In the current climate of financial austerity, faith-based organisations and charities are making a significant contribution to alleviating poverty and providing welfare support, tackling financial exclusion and advocating ethical products and interest-free forms of credit.
Our research on Public Faith and Finance is uncovering the ways in which different faith organisations are addressing some of the most challenging aspects of the financial crisis and developing initiatives to help people in need. We are particularly interested in finding out what types of faith-based lending and welfare provisions are available to those experiencing financial hardship? What kinds of measures help to address financial exclusion? To what extent do faith and non-faith organisations work with each other to deliver assistance, counselling and support?

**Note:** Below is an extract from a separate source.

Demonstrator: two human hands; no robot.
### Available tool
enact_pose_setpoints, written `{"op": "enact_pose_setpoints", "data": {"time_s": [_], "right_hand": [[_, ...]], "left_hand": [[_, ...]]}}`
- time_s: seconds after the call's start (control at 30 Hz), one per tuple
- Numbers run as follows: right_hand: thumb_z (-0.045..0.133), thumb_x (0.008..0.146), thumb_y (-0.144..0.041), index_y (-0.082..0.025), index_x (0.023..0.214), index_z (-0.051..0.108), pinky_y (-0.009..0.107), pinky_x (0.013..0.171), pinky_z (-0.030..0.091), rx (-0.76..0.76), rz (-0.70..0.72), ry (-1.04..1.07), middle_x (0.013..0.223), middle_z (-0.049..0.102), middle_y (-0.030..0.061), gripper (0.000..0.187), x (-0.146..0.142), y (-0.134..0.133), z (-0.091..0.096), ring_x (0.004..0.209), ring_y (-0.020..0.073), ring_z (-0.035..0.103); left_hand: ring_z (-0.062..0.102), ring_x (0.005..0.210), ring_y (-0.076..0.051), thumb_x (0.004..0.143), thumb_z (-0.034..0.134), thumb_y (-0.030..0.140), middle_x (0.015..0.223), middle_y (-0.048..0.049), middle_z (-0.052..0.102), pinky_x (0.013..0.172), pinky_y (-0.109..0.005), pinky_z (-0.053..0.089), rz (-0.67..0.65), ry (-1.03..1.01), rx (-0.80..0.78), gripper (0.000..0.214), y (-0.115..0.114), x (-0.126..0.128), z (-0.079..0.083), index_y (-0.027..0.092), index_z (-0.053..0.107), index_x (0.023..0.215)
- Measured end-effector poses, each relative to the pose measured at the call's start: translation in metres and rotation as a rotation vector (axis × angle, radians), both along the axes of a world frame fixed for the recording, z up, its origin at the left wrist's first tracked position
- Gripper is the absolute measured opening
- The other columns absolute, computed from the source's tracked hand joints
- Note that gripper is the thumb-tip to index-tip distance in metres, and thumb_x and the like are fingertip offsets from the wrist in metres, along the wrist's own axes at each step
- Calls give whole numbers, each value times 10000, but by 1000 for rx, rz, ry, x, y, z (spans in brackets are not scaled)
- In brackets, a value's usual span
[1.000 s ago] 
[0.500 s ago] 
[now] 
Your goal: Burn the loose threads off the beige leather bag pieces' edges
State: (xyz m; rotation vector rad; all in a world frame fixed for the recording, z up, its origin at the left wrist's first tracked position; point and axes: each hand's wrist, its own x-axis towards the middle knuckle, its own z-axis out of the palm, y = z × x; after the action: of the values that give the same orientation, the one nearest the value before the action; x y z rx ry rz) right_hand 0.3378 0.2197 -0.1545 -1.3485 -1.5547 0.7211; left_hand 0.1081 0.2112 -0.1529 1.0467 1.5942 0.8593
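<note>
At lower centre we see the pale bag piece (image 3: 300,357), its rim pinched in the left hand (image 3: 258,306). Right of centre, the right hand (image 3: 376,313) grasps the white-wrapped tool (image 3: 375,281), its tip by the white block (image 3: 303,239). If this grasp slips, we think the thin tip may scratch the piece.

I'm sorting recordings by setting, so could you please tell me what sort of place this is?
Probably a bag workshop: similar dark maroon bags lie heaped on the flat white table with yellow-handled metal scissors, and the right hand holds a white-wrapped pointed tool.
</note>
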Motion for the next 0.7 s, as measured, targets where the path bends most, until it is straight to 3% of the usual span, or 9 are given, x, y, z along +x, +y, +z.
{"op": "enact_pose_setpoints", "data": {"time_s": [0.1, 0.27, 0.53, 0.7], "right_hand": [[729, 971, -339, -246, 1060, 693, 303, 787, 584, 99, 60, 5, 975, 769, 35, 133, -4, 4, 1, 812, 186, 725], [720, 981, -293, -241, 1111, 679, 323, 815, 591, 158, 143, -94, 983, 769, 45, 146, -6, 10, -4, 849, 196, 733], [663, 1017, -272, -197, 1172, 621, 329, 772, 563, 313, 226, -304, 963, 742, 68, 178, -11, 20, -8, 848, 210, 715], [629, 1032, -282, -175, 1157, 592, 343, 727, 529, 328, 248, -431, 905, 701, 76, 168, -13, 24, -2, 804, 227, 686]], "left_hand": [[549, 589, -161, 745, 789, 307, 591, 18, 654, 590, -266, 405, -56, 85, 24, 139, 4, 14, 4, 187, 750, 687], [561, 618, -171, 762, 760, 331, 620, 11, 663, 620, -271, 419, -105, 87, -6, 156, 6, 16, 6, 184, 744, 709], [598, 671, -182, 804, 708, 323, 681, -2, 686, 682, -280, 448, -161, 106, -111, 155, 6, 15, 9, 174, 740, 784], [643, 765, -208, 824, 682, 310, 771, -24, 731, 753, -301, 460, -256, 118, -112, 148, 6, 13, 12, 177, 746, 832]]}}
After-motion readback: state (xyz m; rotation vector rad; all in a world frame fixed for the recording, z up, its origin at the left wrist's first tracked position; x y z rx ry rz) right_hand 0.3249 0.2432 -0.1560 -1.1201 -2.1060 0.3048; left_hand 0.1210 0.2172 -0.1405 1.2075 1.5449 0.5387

Does the current policy climate enable or undermine faith-based initiatives?
Drawing on preliminary results from our Survey on Faith and Finance, we are building a detailed picture of the kinds of challenges affecting faith communities and local neighbourhoods. So far, the top three issues affecting communities reported by our respondents are financial hardship, debt and lack of access to sustainable financial services. Depending on local areas, some members of communities are more affected by financial exclusion than others. A clear tendency reported by our respondents is for faith-based organisations to offer support to anybody who needs it – regardless of their religious affiliation or lack of it.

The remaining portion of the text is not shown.